----- Data extracts
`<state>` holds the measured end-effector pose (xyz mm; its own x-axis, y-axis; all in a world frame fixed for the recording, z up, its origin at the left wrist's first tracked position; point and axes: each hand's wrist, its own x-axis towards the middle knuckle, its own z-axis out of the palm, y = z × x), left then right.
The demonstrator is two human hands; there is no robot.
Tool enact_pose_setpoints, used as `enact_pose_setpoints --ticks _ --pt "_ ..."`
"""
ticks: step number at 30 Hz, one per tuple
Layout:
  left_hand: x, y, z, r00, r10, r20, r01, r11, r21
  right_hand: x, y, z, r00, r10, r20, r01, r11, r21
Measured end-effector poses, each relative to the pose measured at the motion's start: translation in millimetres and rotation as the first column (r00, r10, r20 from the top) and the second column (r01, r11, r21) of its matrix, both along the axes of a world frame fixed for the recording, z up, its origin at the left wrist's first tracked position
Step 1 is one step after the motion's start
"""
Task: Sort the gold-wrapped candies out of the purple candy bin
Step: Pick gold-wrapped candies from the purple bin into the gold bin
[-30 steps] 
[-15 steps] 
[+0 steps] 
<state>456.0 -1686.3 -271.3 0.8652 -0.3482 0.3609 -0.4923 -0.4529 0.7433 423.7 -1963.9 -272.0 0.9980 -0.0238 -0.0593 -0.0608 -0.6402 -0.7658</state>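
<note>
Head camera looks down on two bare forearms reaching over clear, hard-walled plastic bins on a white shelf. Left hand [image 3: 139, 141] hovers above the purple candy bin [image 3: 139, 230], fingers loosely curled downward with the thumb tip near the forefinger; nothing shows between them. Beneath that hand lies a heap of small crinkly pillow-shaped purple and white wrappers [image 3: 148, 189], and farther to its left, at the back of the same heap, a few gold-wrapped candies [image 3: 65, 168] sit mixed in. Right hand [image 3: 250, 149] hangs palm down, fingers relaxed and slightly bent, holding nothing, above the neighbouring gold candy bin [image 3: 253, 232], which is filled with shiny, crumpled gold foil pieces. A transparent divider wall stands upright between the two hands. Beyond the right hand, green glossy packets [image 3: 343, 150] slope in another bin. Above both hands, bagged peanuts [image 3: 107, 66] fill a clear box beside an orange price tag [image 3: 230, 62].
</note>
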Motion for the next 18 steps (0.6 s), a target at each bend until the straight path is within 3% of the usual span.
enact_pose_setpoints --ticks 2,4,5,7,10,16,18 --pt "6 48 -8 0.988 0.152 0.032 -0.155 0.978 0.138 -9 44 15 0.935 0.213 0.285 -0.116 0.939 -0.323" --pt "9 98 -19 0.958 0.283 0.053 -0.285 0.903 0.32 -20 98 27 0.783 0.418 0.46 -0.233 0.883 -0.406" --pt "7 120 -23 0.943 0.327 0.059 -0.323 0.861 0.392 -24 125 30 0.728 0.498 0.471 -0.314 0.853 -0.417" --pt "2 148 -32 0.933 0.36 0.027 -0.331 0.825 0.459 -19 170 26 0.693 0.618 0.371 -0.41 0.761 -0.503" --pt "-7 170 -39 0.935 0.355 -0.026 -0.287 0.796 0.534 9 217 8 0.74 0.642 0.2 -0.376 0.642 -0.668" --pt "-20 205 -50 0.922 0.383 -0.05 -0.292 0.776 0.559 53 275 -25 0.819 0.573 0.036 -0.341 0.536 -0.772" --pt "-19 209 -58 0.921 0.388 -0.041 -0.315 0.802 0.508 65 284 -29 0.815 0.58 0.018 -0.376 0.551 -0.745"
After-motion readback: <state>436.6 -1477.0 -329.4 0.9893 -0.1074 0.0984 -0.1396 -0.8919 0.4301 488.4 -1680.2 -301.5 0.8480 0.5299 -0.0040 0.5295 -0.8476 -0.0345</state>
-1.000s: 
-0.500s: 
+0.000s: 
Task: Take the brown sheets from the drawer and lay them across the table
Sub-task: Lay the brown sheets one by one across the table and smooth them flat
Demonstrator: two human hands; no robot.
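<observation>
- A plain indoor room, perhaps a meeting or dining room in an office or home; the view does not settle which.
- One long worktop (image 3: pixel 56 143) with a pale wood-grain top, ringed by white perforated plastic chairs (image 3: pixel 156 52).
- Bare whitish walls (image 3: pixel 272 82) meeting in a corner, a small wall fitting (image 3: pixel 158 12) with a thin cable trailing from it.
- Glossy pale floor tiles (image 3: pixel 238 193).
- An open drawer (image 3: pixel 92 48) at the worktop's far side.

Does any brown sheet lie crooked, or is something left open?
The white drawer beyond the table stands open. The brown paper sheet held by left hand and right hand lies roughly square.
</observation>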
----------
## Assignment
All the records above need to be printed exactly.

## Your solution
`<state>` holds the measured end-effector pose (xyz mm; its own x-axis, y-axis; all in a world frame fixed for the recording, z up, its origin at the left wrist's first tracked position; point and axes: each hand's wrist, its own x-axis towards the middle knuckle, its own z-axis out of the palm, y = z × x), left then right.
The demonstrator is two human hands; there is no robot.
Tool enact_pose_setpoints, used as `enact_pose_setpoints --ticks _ --pt "_ ..."`
"""
ticks: step number at 30 Hz, one per tuple
Layout:
  left_hand: x, y, z, r00, r10, r20, r01, r11, r21
  right_hand: x, y, z, r00, r10, r20, r01, r11, r21
Measured end-effector poses, each relative to the pose measured at the motion's start: translation in millimetres and rotation as the first column (r00, r10, r20 from the top) and the second column (r01, r11, r21) of its matrix, both along the axes of a world frame fixed for the recording, z up, its origin at the left wrist's first tracked position
Step 1 is one step after the motion's start
"""
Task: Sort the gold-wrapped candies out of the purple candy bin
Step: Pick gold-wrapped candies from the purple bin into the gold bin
[-30 steps] 
[-15 steps] 
[+0 steps] 
<state>456.0 -1686.3 -271.3 0.8652 -0.3482 0.3609 -0.4923 -0.4529 0.7433 423.7 -1963.9 -272.0 0.9980 -0.0238 -0.0593 -0.0608 -0.6402 -0.7658</state>
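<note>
Head camera looks down on two bare forearms reaching over clear, hard-walled plastic bins on a white shelf. Left hand [image 3: 139, 141] hovers above the purple candy bin [image 3: 139, 230], fingers loosely curled downward with the thumb tip near the forefinger; nothing shows between them. Beneath that hand lies a heap of small crinkly pillow-shaped purple and white wrappers [image 3: 148, 189], and farther to its left, at the back of the same heap, a few gold-wrapped candies [image 3: 65, 168] sit mixed in. Right hand [image 3: 250, 149] hangs palm down, fingers relaxed and slightly bent, holding nothing, above the neighbouring gold candy bin [image 3: 253, 232], which is filled with shiny, crumpled gold foil pieces. A transparent divider wall stands upright between the two hands. Beyond the right hand, green glossy packets [image 3: 343, 150] slope in another bin. Above both hands, bagged peanuts [image 3: 107, 66] fill a clear box beside an orange price tag [image 3: 230, 62].
</note>
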Motion for the next 18 steps (0.6 s), a target at each bend until the straight path is within 3% of the usual span.
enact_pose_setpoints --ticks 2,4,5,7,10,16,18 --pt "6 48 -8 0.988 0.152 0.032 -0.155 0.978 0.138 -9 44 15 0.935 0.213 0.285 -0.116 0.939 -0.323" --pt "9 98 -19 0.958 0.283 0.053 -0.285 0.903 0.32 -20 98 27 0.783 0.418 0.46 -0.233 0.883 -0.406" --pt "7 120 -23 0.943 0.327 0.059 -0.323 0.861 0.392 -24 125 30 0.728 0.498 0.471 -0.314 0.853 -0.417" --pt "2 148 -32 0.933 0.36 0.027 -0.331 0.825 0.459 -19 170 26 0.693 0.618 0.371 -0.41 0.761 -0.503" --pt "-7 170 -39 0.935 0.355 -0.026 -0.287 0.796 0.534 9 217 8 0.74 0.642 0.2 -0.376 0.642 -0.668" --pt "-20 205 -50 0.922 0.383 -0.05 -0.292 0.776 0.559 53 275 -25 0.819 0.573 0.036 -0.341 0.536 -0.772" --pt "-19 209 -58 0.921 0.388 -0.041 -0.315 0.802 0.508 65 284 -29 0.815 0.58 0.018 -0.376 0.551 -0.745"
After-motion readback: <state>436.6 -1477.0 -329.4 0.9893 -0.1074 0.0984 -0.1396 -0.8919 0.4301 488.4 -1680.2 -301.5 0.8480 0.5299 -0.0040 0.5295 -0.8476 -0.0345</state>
-1.000s: 
-0.500s: 
+0.000s: 
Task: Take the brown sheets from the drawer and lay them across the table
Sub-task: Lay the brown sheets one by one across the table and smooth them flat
Demonstrator: two human hands; no robot.
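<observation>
- A plain indoor room, perhaps a meeting or dining room in an office or home; the view does not settle which.
- One long worktop (image 3: pixel 56 143) with a pale wood-grain top, ringed by white perforated plastic chairs (image 3: pixel 156 52).
- Bare whitish walls (image 3: pixel 272 82) meeting in a corner, a small wall fitting (image 3: pixel 158 12) with a thin cable trailing from it.
- Glossy pale floor tiles (image 3: pixel 238 193).
- An open drawer (image 3: pixel 92 48) at the worktop's far side.

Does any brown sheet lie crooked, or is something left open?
The white drawer beyond the table stands open. The brown paper sheet held by left hand and right hand lies roughly square.
</observation>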

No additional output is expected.